New FAO Country Policy Profiles (CPPs) to better diagnose and connect the dots between policies and strategies, data trends, and specific national contexts

14.10.2024

The Policy Intelligence Branch – Global Perspectives (PIB-GP) of the FAO Agrifood Economics and Policy (ESA) Division organized a webinar to introduce the new FAO Country Policy Profiles (CPPs) to all colleagues. The event that got nearly 200 participants, was moderated and facilitated by Lan Huong Nguyen, Economist at PIB-GP, and began with introductory keywords by David Laborde, ESA Director, followed by a short CPP promotional video, and explanatory presentations of the CPPs reasoning and functionality by PIB-GP team members, namely, Lorenzo Bellù, Senior Economist and Team Leader, Isabel Parras, Policy and Data Analyst, and Jacopo Di Iorio, Data Scientist and Analyst.

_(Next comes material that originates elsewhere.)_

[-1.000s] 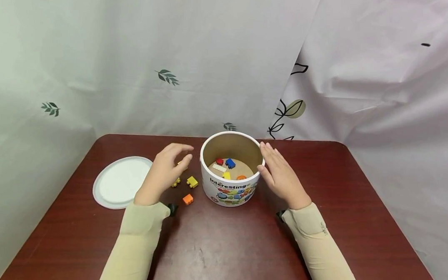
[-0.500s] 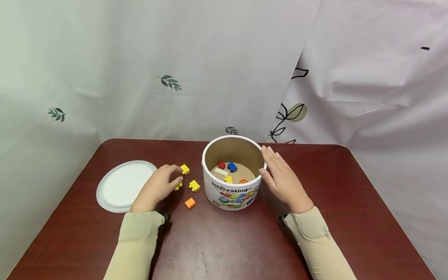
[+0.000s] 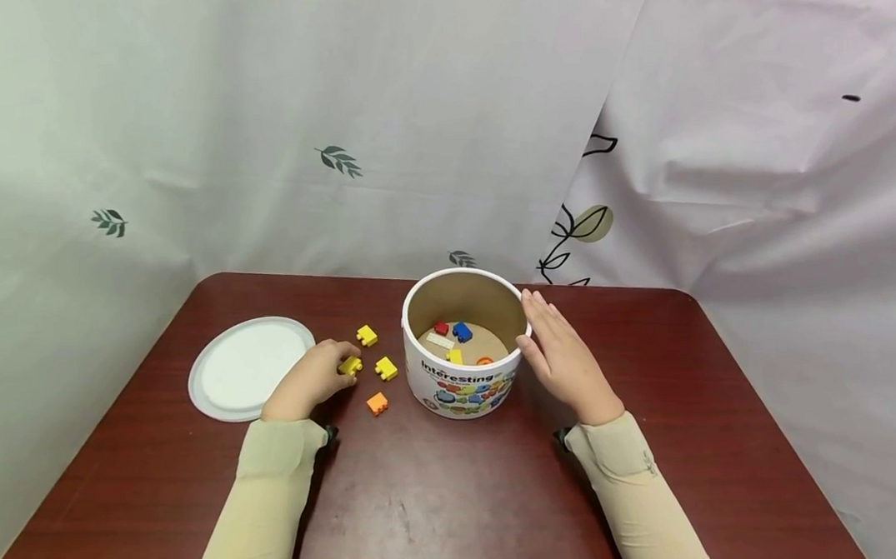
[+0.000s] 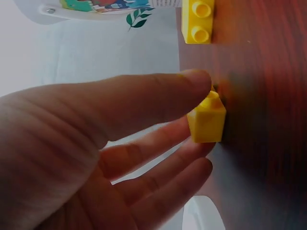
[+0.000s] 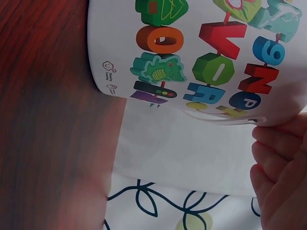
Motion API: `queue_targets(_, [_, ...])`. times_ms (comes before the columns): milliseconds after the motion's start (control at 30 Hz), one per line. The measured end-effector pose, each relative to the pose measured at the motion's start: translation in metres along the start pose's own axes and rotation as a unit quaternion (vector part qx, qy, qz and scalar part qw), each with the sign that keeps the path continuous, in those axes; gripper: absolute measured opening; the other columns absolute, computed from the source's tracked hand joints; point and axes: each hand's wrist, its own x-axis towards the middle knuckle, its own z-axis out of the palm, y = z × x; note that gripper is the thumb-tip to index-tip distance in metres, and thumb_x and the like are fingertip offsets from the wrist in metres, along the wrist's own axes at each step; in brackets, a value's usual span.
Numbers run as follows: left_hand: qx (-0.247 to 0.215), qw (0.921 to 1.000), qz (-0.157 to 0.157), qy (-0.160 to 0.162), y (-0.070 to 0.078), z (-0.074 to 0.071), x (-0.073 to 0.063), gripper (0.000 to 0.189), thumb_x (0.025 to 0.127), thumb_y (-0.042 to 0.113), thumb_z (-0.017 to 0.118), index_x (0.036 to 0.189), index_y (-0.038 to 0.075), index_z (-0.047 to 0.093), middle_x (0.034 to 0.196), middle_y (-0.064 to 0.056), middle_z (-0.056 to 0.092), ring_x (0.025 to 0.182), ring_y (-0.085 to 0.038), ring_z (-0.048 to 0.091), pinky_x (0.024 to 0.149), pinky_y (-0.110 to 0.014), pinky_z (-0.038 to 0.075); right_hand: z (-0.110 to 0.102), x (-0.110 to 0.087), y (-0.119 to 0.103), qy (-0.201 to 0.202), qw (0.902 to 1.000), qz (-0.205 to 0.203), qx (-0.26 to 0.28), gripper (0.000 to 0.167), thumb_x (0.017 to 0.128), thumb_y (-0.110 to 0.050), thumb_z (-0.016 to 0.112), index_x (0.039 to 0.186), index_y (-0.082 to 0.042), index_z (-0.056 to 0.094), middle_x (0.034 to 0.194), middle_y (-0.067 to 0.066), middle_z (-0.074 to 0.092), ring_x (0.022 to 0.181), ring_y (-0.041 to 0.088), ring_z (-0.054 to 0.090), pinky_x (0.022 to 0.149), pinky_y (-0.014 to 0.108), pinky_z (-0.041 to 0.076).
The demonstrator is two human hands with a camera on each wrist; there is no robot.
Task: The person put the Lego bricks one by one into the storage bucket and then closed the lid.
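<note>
1. Nearest us, a left sleeve (image 3: 255, 505) and a right sleeve (image 3: 645, 496), both pale, reach over the dark red table (image 3: 442, 496).
2. A little farther in, we find an orange block (image 3: 377, 403) lying on the tabletop, between the left hand and the bucket.
3. The left hand (image 3: 313, 377) has its thumb and fingers curled round a yellow block (image 4: 207, 123) (from the left wrist we make out a stud beside the thumb tip). That block is low over the table; whether it touches the wood, we cannot tell.
4. Just beside the left hand, on its outer side, we see a round white lid (image 3: 252, 367) lying flat.
5. The right hand (image 3: 567, 362) is extended, its fingers straight, with the fingertips at the bucket's rim.
6. Between the hands stands the white bucket (image 3: 463, 379), upright and uncovered, printed with colourful shapes and the word "Interesting". Left of it we note a second yellow block (image 3: 386, 368).
7. Inside, on the bottom, we count an orange piece (image 3: 485, 360), a small yellow piece (image 3: 455, 356), a white piece (image 3: 440, 341), a blue block (image 3: 462, 332) and a red block (image 3: 441, 327).
8. Beyond the left fingers lies a third yellow block (image 3: 367, 335).
9. Farthest off, we have a pale leaf-printed cloth (image 3: 440, 105).
</note>
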Motion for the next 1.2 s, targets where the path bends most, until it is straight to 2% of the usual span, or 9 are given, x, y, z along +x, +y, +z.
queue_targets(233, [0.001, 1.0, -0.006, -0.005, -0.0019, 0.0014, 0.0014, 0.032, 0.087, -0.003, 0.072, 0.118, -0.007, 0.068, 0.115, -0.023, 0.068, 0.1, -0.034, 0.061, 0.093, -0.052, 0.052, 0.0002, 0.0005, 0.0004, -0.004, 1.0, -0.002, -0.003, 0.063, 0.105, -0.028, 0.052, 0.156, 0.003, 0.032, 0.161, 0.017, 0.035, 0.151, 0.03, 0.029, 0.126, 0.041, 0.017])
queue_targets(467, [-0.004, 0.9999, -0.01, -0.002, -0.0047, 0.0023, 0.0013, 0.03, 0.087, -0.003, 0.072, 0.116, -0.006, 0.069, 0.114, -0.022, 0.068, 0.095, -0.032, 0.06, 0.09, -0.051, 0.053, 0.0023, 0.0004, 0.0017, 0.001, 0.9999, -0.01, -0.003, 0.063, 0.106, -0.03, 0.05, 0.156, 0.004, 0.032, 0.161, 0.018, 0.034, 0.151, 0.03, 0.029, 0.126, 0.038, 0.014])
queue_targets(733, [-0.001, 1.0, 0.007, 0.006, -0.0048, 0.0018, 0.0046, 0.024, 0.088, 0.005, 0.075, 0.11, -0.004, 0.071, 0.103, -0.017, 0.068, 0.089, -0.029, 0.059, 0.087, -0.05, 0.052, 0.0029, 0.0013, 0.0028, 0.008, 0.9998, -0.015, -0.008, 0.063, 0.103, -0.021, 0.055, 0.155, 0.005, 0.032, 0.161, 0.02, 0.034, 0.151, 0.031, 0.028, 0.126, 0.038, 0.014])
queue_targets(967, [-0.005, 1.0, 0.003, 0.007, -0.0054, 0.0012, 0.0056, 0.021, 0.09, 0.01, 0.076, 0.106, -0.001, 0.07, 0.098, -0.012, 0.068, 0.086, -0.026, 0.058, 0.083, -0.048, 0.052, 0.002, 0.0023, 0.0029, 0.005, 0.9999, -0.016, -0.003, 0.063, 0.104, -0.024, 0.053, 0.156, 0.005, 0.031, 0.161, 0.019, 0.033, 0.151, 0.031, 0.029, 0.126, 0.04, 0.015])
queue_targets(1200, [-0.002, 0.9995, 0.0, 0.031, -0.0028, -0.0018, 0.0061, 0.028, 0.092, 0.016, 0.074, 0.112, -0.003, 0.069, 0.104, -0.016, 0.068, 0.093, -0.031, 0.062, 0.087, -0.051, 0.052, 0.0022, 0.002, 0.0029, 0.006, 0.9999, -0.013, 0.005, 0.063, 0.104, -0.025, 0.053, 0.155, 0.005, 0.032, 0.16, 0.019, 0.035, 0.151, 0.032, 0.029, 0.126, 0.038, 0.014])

The event greatly benefited from the view and experience of five panelists who have contributed to the development of the CPPs and are a representation of users of the CPPs: Arne Svensson from Sweden’s Food Policy Evaluation team, Mark Fynn, Policy Officer from FAO Regional Office for Africa, Pham Thi Ngoc Linh from the Institute of Policy and Strategy for Agricultural and Rural Development of Viet Nam, Thibaud Meilland, Economist from the MAFAP team at ESA, and Ken Shimizu, FAOR for Nepal.

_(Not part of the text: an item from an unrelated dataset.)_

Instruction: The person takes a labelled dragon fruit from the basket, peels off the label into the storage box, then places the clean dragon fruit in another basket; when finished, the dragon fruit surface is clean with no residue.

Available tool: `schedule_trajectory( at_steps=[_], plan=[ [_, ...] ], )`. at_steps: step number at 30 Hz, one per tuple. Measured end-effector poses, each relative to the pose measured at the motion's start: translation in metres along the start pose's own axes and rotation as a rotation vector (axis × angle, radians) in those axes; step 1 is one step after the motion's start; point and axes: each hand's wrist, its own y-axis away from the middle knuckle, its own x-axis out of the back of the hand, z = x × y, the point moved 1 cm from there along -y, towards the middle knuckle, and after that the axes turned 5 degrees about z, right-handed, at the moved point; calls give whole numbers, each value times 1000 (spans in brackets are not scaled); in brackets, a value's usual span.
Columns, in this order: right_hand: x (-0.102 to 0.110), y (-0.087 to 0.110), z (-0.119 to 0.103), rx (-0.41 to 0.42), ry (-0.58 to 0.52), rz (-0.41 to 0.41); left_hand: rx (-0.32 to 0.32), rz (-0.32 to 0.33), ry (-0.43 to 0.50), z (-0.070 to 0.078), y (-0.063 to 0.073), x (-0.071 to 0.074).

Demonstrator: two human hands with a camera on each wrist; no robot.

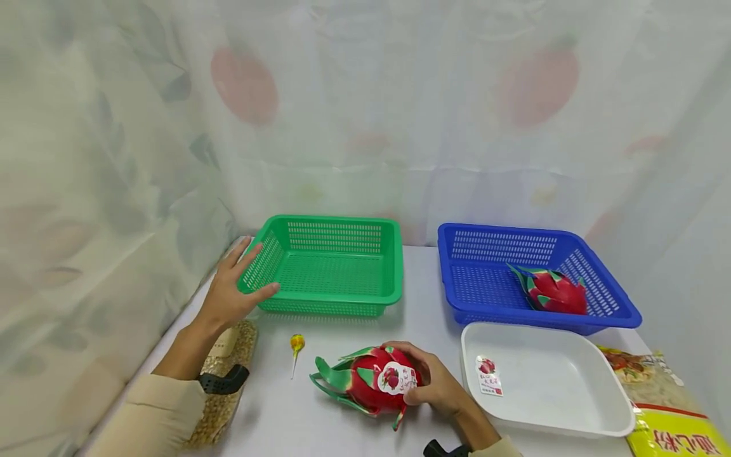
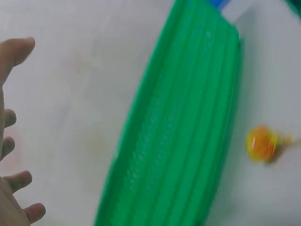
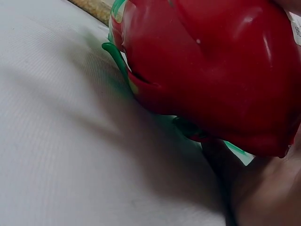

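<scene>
My right hand (image 1: 436, 384) grips the right end of a red dragon fruit (image 1: 368, 383) with green leafy tips and a round white label. In the right wrist view the dragon fruit (image 3: 211, 70) fills the upper right, just over the white surface, and my fingers lie partly behind it. My left hand (image 1: 231, 292) is held with spread fingers over the left side of a green basket (image 1: 325, 298). In the left wrist view the hand (image 2: 14, 197) holds nothing and a gap shows between its fingertips and the basket (image 2: 174, 122).
A yellow lollipop (image 1: 297, 343) lies before the green basket. A pack of beige grains (image 1: 228, 381) is under my left forearm. Another dragon fruit (image 1: 556, 293) lies in a blue basket (image 1: 474, 311). A white tray (image 1: 554, 374) and a yellow-labelled food pack (image 1: 665, 406) sit at right.
</scene>
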Motion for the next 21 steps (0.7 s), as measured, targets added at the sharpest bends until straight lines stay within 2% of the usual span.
schedule_trajectory(
  at_steps=[5,10,15,21],
  plan=[
    [1,1,1,23,31,-9,-150,-5,96,35,10,-7],
    [2,1,2,14,32,-20,-254,-12,150,59,19,-12],
    [2,1,1,-19,39,-11,-319,-42,174,81,32,-18],
    [1,1,1,16,24,-6,-374,-128,221,100,51,-36]
  ],
)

The CPPs result from arduous and persistent work to materialize an FAO product that is seen as necessary given the latest trends and current realities. Negative agrifood systems outcomes persist – e.g. The State of Food Security and Nutrition in the World 2024 recently pointed out that around 733 million people faced hunger in 2023. The main reasons are outside of agrifood systems: long-term macroeconomic instability and fragility, conflicts and wars, and climate change impacts. There are many reasons, barriers to progress, and pervasive incentives that help to explain why countries have underachieved and why policy recommendations and project implementations have not triggered transformation for the achievement of Agenda 2030. The CPPs aim to contribute to a better diagnosis of issues that perpetuate barriers. By purposely using a multidisciplinary approach – which is synchronized with the forward-looking Future of food and agriculture publication work – the CPPs attempt to deliver a more informed, more accurate diagnosis of a country’s situation, unveiling those barriers to progress and perverse incentives. This is key information to feed into country policy processes such as country strategic foresight exercises, notably concerning the analysis of selected socioeconomic, environmental and agrifood systems’ drivers, the identification of signals of possible futures, difficult barriers to progress, and the investigation of policy responses adopted so far to activate triggers for the transformation. In a simplified manner, this is what the CPP is and delivers:

The CPPs cover more than 170 countries and territories that already have policy information and long-term data trends. Nine pilot already have initial manual inputs: Bangladesh, Brazil, Madagascar, Kenya, Nigeria, Tanzania, Viet Nam, Nepal, and Sweden. Thanks to their semi-automated and structured coverage of all the countries, their flexibility and expandability, the content and analysis of the CPPs naturally lend themselves to Common Country Analyses (CCAs), United Nations Sustainable Development Cooperation Frameworks (UNSDCFs), and Country Programme Frameworks (CPFs).

Lorenzo Bellù concluded the webinar by highlighting that the work has just begun and that the CPPs are a “live” working-progress product that will enrich and be enriched by hopefully all those involved in country policy support and activities, in various ways: through the inclusion of indicators from different FAO teams, projections, and receiving suggestions of manual inputs from country analysts to help in connecting the dots between policies and strategies, data, and specific national context.